» Task to complete: What the task requires is an exact printout of the listing below, pictures excluded.

» Provided data:
___

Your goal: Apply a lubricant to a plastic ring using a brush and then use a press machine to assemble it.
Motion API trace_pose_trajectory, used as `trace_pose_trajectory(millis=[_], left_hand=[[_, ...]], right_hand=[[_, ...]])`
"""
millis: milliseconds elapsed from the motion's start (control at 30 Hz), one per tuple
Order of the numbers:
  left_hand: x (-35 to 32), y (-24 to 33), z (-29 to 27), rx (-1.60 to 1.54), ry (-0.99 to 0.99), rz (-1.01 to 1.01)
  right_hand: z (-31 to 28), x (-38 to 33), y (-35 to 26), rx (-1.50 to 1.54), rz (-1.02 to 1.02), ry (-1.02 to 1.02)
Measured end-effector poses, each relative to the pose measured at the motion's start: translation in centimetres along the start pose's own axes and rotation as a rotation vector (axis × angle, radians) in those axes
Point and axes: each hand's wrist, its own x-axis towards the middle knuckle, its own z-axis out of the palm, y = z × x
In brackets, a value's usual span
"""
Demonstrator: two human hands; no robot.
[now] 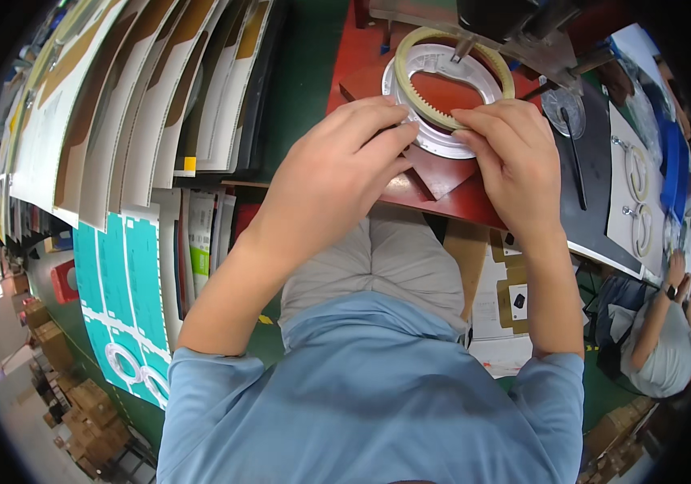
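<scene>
Tall white cards (140,109) stand in a row at ten o'clock, and a teal sheet (116,274) is at nine o'clock.

The left hand (331,168) is just up from the middle, toward twelve o'clock. Its fingers are close together at the left side of two rings, but one cannot tell which ring they grip, if any.

The cream ring (407,87), with little teeth inside, is at one o'clock. It tips a bit over the white ring (440,144), which lies over a dark red block (441,175) on the red counter (478,206). A metal rod (462,48) pokes down over the hole. To do this well, the person should hold both sides with the same soft push, so the cream ring does not tip more. It seems wise to look all around the edge for gaps and not let fingers get under the rod.

The right hand (516,153) is at two o'clock. Its thumb and fingers pinch the near edge of the cream ring. A light pinch there looks best, so no teeth get bent.

Farther out at two o'clock are a clear dish (559,105) and a black stick (577,165). Another person (661,351) is between three and four o'clock.
</scene>
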Motion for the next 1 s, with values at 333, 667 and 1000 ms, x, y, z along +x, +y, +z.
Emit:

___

» Task response:
Your goal: Apply a lubricant to a plastic ring using a brush and then use a press machine to assemble it.
Motion API trace_pose_trajectory, used as `trace_pose_trajectory(millis=[_], left_hand=[[_, ...]], right_hand=[[_, ...]])`
"""
millis: milliseconds elapsed from the motion's start (control at 30 Hz), one per tuple
Order of the numbers:
  left_hand: x (-35 to 32), y (-24 to 33), z (-29 to 27), rx (-1.60 to 1.54), ry (-0.99 to 0.99), rz (-1.01 to 1.01)
  right_hand: z (-31 to 28), x (-38 to 33), y (-35 to 26), rx (-1.50 to 1.54), rz (-1.02 to 1.02), ry (-1.02 to 1.02)
Measured end-effector poses, each relative to the pose measured at the motion's start: translation in centimetres along the start pose's own axes and rotation as a rotation vector (axis × angle, radians) in those axes
Point and axes: each hand's wrist, its own x-axis towards the middle knuckle, its own z-axis out of the palm, y = z × x
In brackets, a value's usual span
"""
Demonstrator: two human hands; no robot.
[now] 
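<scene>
Tall white cards (140,109) stand in a row at ten o'clock, and a teal sheet (116,274) is at nine o'clock.

The left hand (331,168) is just up from the middle, toward twelve o'clock. Its fingers are close together at the left side of two rings, but one cannot tell which ring they grip, if any.

The cream ring (407,87), with little teeth inside, is at one o'clock. It tips a bit over the white ring (440,144), which lies over a dark red block (441,175) on the red counter (478,206). A metal rod (462,48) pokes down over the hole. To do this well, the person should hold both sides with the same soft push, so the cream ring does not tip more. It seems wise to look all around the edge for gaps and not let fingers get under the rod.

The right hand (516,153) is at two o'clock. Its thumb and fingers pinch the near edge of the cream ring. A light pinch there looks best, so no teeth get bent.

Farther out at two o'clock are a clear dish (559,105) and a black stick (577,165). Another person (661,351) is between three and four o'clock.
</scene>
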Motion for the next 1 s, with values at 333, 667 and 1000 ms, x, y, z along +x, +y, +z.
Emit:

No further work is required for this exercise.